World Menopause Day is held every year on the 18th October. The purpose of the day is to raise awareness of the menopause and the support options available for improving health and wellbeing. We encourage professionals and women to participate in this global awareness raising campaign by printing and sharing these materials, organising events to engage their communities, and sharing World Menopause Day social media posts.
The theme for World Menopause Day 2022 is Cognition and Mood
The October print issue of Climacteric includes Brain fog in menopause: a health-care professional’s guide for decision-making and counseling on cognition: IMS White Paper 2022 Brain fog in menopause1.26 MB.
The paper is also available via Climacteric online with free access here.
From the paper:
Cognitive complaints are frequent in midlife women and are associated with decreased quality of life . These cognitive complaints are reliably validated and documented across the menopause transition (MT). Basic and clinical studies show a role for estradiol (E2) in mediating menopause-related changes in cognition . In addition, menopause symptoms, including vasomotor symptoms (VMS), sleep disturbances and mood changes contribute to cognitive difficulties at midlife , but there are critical gaps in the data as to whether this period of cognitive dysfunction predicts dementia risk, and whether menopausal hormone therapy (MHT) is protective against late-onset dementia or increases the risk. The theme for the 2022 World Menopause Day is Cognition and Mood, and the goal of this International Menopause Society-commissioned White Paper on cognition is to provide menopause practitioners with an overview of data informing clinical care of menopausal women and a framework for clinical counseling and decision-making for their patients.
The key sections focus on questions commonly raised in clinical care and include the following:
- What do we mean by cognitive function and brain fog?
- How does cognitive function change in menopause?
- What menopause-related factors appear to influence cognition?
- What role does MHT play?
- What other modifiable risk factors influence cognition at midlife?
- What are the generally agreed upon recommendations for optimizing brain health that clinicians can share with their patients?
Read full paper here
IMS has produced the Patient Information Leaflet to help women to better understand about cognition and mood.

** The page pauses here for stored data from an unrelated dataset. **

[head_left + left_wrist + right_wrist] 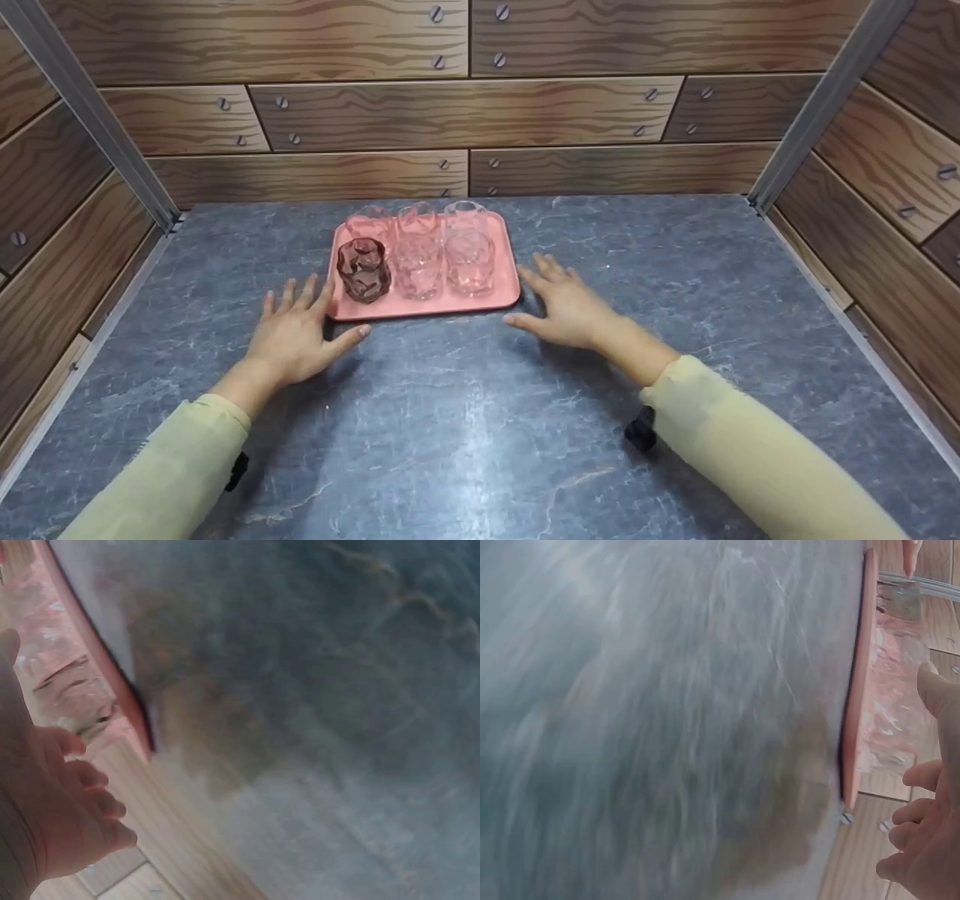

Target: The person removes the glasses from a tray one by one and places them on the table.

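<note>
A pink rectangular tray (507,279) lies towards the back of the table, left of centre. Several clear, wavy-sided glasses (470,264) stand on it in two rows, along with one brown tinted glass (365,271) at the front left. My left hand (296,337), fingers spread, is at the tray's front left corner. At the right edge is my right hand (566,306), its fingers extended and the thumb apart. Whether either hand touches the tray I cannot tell. In both wrist views the tray's rim (124,694) (857,690) shows beside relaxed fingers, and neither hand holds anything.
The grey marbled tabletop (450,420) stretches from the tray to the front. Wood-patterned panels (360,112) wall in the back and both sides, with metal posts (814,112) at the back corners. A dark object (640,430) sits under the right wrist.
</note>
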A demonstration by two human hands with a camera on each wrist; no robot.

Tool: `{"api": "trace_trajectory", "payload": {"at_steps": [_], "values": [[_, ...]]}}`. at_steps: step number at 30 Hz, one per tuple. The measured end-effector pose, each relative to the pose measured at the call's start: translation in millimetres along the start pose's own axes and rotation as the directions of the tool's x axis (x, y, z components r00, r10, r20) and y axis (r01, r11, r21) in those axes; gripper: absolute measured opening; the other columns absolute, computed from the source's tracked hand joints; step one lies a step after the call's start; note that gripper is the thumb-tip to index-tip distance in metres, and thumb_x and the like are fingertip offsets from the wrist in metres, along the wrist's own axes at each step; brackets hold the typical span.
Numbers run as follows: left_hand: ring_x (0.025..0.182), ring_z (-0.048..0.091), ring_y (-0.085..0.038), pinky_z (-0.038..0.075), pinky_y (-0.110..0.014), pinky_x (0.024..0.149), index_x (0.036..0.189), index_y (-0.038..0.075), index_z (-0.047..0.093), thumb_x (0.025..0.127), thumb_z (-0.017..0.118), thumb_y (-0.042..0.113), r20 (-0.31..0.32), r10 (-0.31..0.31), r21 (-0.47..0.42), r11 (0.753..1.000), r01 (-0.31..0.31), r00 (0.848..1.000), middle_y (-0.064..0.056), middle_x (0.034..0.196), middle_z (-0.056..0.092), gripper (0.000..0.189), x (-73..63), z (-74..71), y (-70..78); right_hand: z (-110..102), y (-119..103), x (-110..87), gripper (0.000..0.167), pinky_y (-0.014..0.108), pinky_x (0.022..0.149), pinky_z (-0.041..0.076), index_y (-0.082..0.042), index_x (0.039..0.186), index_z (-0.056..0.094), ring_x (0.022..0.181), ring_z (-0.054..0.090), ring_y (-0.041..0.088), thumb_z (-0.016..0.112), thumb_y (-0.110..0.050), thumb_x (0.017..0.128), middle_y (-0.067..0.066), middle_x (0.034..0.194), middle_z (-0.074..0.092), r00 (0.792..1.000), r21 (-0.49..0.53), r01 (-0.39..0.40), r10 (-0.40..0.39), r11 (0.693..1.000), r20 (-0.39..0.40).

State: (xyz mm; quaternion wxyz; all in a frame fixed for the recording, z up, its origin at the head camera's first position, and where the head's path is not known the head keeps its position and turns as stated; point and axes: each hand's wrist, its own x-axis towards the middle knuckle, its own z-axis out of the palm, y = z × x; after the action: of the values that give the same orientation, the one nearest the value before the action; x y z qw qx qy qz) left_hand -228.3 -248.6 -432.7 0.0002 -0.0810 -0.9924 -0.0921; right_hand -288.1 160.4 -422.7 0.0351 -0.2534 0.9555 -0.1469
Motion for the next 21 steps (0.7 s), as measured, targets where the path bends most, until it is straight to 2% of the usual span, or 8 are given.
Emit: {"api": "trace_trajectory", "payload": {"at_steps": [4,10,15,21], "values": [[0.155,0.015,-0.059,0.006,-0.072,0.126,0.167,0.002,0.028,0.098,0.041,0.082,0.048,0.030,-0.022,0.999,-0.028,0.998,-0.027,0.171,0.021,0.107,2.7,8.4,-2.5,11,-4,7.5,0.096,0.065,0.128,0.015,-0.004,0.165,0.036,0.159,0.016,0.046,0.063,-0.067,0.098,0.027,0.172,0.021,0.999,0.022,0.022,-0.023,1.000,0.047],[0.154,0.021,-0.057,0.013,-0.067,0.127,0.163,-0.003,0.033,0.097,0.043,0.083,0.095,0.074,-0.049,0.996,-0.070,0.993,-0.029,0.168,0.027,0.109,3.5,13.3,-2.2,21,-7,11.2,0.094,0.063,0.129,0.014,-0.006,0.165,0.037,0.160,0.016,0.044,0.063,-0.066,0.098,0.024,0.174,0.016,0.993,0.017,-0.001,-0.001,1.000,0.117],[0.155,0.023,-0.054,0.016,-0.061,0.129,0.161,-0.008,0.035,0.098,0.047,0.080,0.097,0.096,-0.054,0.994,-0.091,0.991,-0.033,0.166,0.029,0.109,5.0,15.0,-2.3,25,-8,11.6,0.091,0.061,0.128,0.018,-0.004,0.163,0.039,0.159,0.018,0.044,0.062,-0.064,0.099,0.024,0.174,0.016,0.991,0.021,-0.010,0.007,1.000,0.131],[0.155,0.021,-0.053,0.016,-0.060,0.129,0.161,-0.008,0.034,0.099,0.050,0.076,0.081,0.110,-0.057,0.993,-0.105,0.991,-0.034,0.166,0.027,0.105,5.8,18.6,-4.4,23,-8,12.1,0.088,0.061,0.127,0.023,-0.001,0.161,0.042,0.158,0.022,0.046,0.062,-0.062,0.100,0.026,0.172,0.019,0.993,0.021,0.010,-0.012,1.000,0.117]]}}
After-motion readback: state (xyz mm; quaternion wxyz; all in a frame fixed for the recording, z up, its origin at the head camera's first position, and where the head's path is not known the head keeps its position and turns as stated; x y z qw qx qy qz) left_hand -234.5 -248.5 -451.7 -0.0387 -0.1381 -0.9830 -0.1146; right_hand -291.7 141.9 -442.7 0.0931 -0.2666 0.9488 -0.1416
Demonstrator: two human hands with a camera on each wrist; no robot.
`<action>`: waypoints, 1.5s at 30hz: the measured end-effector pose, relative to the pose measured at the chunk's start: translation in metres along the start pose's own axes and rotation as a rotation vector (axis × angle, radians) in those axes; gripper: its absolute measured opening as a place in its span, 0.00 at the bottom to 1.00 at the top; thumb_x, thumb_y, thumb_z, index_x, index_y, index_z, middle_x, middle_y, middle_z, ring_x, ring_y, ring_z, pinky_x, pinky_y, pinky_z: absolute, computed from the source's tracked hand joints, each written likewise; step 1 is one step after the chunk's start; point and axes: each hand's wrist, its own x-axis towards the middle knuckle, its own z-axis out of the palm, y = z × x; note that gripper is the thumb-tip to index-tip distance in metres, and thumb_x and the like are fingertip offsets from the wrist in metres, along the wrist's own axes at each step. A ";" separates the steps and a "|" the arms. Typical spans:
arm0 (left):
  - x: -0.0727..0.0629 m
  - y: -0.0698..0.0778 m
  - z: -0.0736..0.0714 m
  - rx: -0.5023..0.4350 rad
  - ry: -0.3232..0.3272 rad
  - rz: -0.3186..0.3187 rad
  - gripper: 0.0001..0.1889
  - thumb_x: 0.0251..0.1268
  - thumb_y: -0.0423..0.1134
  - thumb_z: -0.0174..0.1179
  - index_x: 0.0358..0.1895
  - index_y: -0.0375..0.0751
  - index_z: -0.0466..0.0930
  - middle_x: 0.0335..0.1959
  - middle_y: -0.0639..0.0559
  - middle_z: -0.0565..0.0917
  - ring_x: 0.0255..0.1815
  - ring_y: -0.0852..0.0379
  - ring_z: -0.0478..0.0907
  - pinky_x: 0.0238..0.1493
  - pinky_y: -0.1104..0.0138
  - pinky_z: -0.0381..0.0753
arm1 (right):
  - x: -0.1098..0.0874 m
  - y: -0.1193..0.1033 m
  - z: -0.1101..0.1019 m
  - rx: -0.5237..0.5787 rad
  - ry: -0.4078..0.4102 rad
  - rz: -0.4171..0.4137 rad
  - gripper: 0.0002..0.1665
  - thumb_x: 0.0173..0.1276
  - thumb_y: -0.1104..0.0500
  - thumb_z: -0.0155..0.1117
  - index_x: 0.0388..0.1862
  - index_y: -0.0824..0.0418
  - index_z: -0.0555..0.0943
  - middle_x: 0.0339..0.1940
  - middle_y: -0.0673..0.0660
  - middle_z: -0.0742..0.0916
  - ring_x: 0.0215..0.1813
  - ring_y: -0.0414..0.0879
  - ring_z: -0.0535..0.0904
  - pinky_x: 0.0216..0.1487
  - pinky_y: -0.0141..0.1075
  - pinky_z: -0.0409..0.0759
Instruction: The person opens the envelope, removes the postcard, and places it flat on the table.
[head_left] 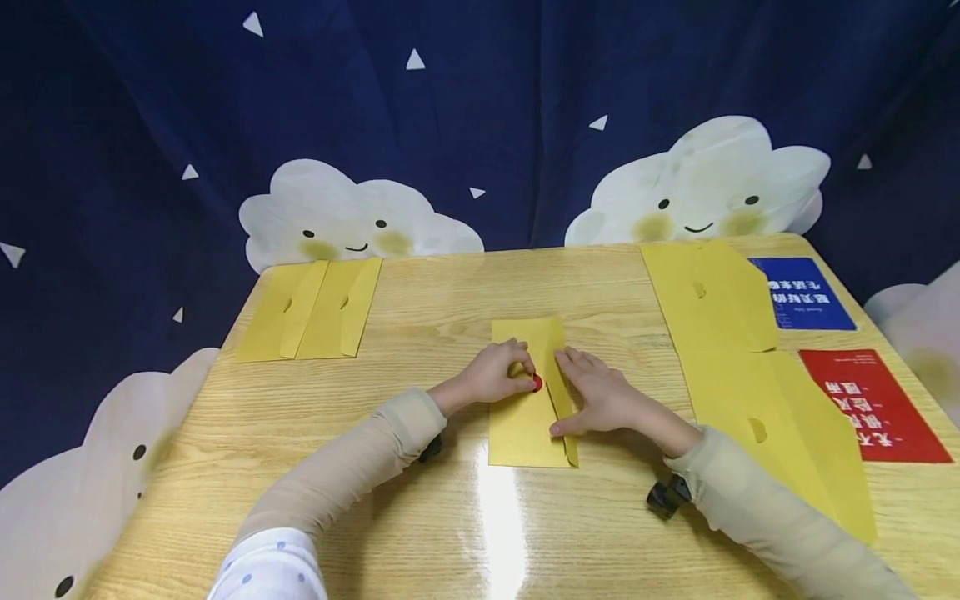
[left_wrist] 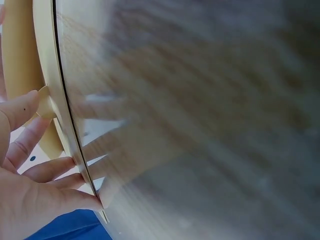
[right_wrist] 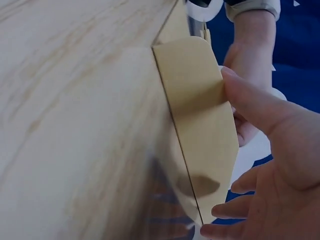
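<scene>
A yellow paper envelope [head_left: 517,442] lies on the wooden table in front of me, its flap [head_left: 561,402] folded over along the right side. My left hand [head_left: 491,377] pinches the half-round tab [left_wrist: 45,104] at the envelope's middle between thumb and index finger. Beside those fingertips a small red patch [head_left: 537,382] shows. My right hand [head_left: 600,396] has its fingers spread along the flap's edge, thumb toward the near end. In the right wrist view, the thumb touches the flap [right_wrist: 200,130].
Two yellow envelopes [head_left: 281,312] lie side by side at the back left. On the right lie two more with flaps spread, one far [head_left: 705,317] and one nearer [head_left: 780,450], beside a blue card [head_left: 802,292] and a red card [head_left: 873,408]. A dark curtain [head_left: 480,100] hangs behind.
</scene>
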 end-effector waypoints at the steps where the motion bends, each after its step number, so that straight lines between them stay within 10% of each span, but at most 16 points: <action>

What is Menopausal Brain Fog?
Menopause brain fog is a group of symptoms that happens around the time of the menopause, including difficulty remembering words and numbers, disruptions in daily life (misplacing items like keys), trouble concentrating (absent mindedness, losing a train of thought, being more easily distracted), difficulty switching between tasks, forgetting the reason for doing something (like why you came into a room), and forgetting appointments and events. Research studies find that women’s memory does in fact change at menopause, so these complaints are real – it's not in your imagination. Brain fog is normal and common at midlife. These bothersome problems can affect your quality of life. However, they are usually quite mild and will improve post menopause.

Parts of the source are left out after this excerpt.